A Fulbright scholar in Tunisia, Whitesides received his graduate degree
in Remote Sensing and Geographical Information Systems from Cambridge
University, and his undergraduate degree in Public and International Affairs
Whitesides began his career at Orbital Sciences Corporation as executive
intern and subsequently special assistant to the president. Later, he served
as Vice President of Marketing for Zero Gravity Corporation, a private
space-tourism company, and Director of Marketing for Blastoff Corporation,
a space-experience company funded by film and technology leaders.

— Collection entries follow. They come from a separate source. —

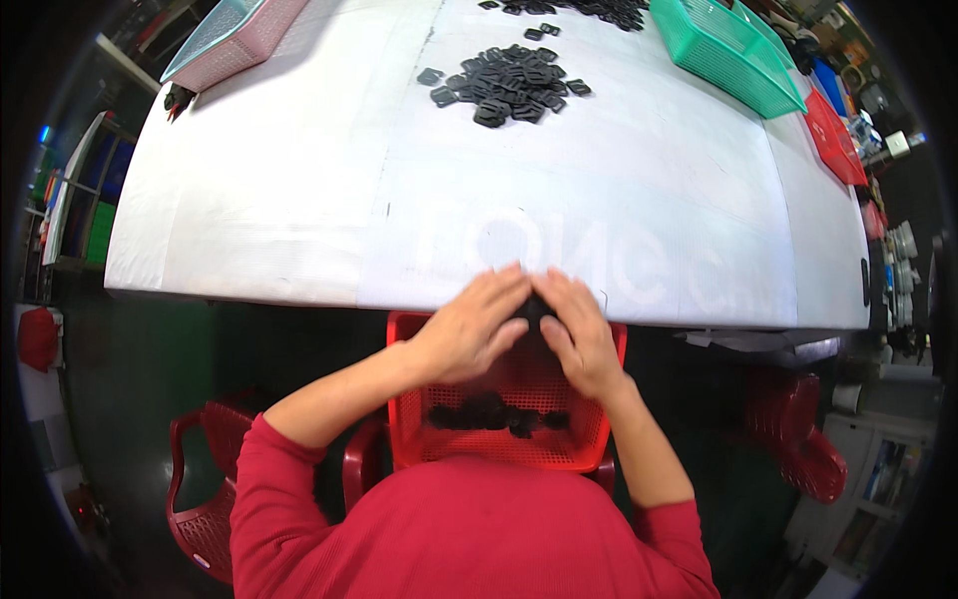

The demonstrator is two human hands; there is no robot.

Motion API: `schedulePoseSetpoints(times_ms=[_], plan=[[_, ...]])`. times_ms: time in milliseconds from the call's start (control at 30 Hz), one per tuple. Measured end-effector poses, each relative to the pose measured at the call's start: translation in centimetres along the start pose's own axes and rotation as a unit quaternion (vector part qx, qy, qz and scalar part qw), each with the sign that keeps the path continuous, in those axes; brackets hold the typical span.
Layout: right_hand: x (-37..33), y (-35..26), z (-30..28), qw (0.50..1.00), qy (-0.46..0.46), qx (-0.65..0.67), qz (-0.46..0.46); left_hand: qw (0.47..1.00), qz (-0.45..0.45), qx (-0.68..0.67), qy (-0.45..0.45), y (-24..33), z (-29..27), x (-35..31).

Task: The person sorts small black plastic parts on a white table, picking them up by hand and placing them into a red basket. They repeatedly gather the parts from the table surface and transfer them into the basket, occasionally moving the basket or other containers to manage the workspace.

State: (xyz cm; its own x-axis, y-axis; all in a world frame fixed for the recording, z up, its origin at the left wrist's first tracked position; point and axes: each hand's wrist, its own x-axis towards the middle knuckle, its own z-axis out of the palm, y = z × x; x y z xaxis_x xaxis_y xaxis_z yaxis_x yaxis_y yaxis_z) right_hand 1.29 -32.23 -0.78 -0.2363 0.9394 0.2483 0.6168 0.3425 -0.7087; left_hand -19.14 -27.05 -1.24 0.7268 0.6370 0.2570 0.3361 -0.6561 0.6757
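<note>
My left hand and my right hand meet at the fingertips over the table's near edge. Both have stretched fingers, slightly cupped and angled inward. Between the palms shows a dark patch, apparently black pieces, too blurred to make out singly. Directly below is a red plastic basket, in front of my body and against the table edge. Black pieces lie along its near side; my hands and forearms hide part of its far rim. Farther up the table sits a loose pile of small black plastic buckles.
White cloth covers the table. More black pieces lie at the far edge. A pink-and-blue basket stands far left, a green basket and a red tray far right. Dark red chairs flank me.
</note>
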Motion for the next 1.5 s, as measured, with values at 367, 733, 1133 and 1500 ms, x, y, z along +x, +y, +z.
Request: schedulePoseSetpoints(times_ms=[367, 733, 1133, 1500], plan=[[5.0, 3.6, -0.9, 0.983, 0.043, -0.176, 0.015, 0.938, -0.165, 0.229, 0.203, -20.5, -10.8, 15.5], [8.3, 6.3, -1.6, 0.991, 0.1, -0.077, 0.031, 0.977, -0.026, 0.196, 0.073, -11.7, -1.2, 17.4], [4.7, 8.2, -4.7, 0.965, 0.14, -0.208, 0.07, 0.992, 0.013, 0.111, 0.063, -4.9, -3.2, 6.7], [8.4, 4.4, 0.4, 0.978, 0.083, -0.178, -0.075, 0.954, 0.013, 0.299, 0.03, -7.5, -3.9, 8.0]])
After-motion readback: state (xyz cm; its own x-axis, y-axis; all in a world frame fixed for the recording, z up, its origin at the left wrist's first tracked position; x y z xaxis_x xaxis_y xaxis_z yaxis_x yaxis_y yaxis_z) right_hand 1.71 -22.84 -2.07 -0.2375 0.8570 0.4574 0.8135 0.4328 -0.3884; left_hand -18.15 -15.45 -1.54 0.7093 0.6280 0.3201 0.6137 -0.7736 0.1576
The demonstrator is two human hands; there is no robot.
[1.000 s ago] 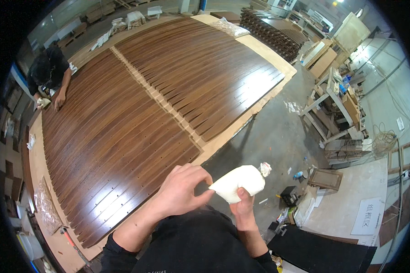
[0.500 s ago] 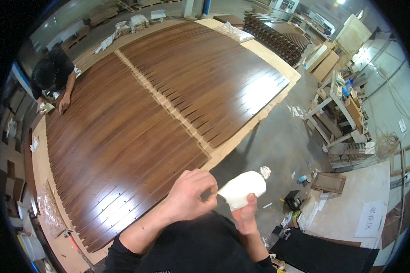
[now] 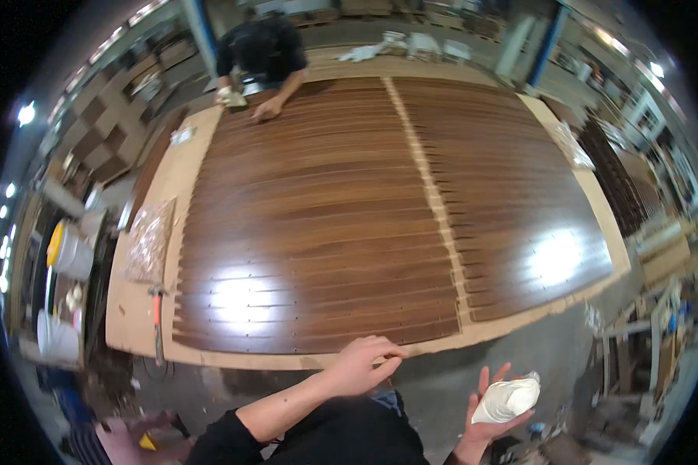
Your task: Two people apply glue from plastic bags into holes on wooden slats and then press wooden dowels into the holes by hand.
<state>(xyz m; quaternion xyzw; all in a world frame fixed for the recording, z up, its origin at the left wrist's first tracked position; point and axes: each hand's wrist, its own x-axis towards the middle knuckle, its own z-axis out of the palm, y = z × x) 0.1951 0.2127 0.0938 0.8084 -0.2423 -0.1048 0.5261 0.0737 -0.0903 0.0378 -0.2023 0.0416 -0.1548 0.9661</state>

In 2004, Whitesides was named Executive Director of NSS, and also selected
by Space News as one of twelve ‘People to Watch’. Whitesides
is a member of COMSTAC, an advisory committee to the FAA’s Office
of Commercial Space Transportation. He has served on the Board of
Trustees of Princeton University, and currently serves on the board of
the Space Generation Foundation. Additional, in June, Whitesides
was appointed Senior Advisor to Sir Richard Branson’s suborbital
space tourism company, Virgin Galactic.
With Loretta Hidalgo, Whitesides began Yuri’s Night, an international
celebration of space that includes thousands of participants each year. Held
on April 12, Yuri’s Night commemorates the twin anniversaries of
Yuri Gagarin’s first human spaceflight and the first space shuttle
launch, exactly twenty years apart. Whitesides also co-founded Permission
to Dream, a global astronomy education program that donates telescopes
to disadvantaged students around the world.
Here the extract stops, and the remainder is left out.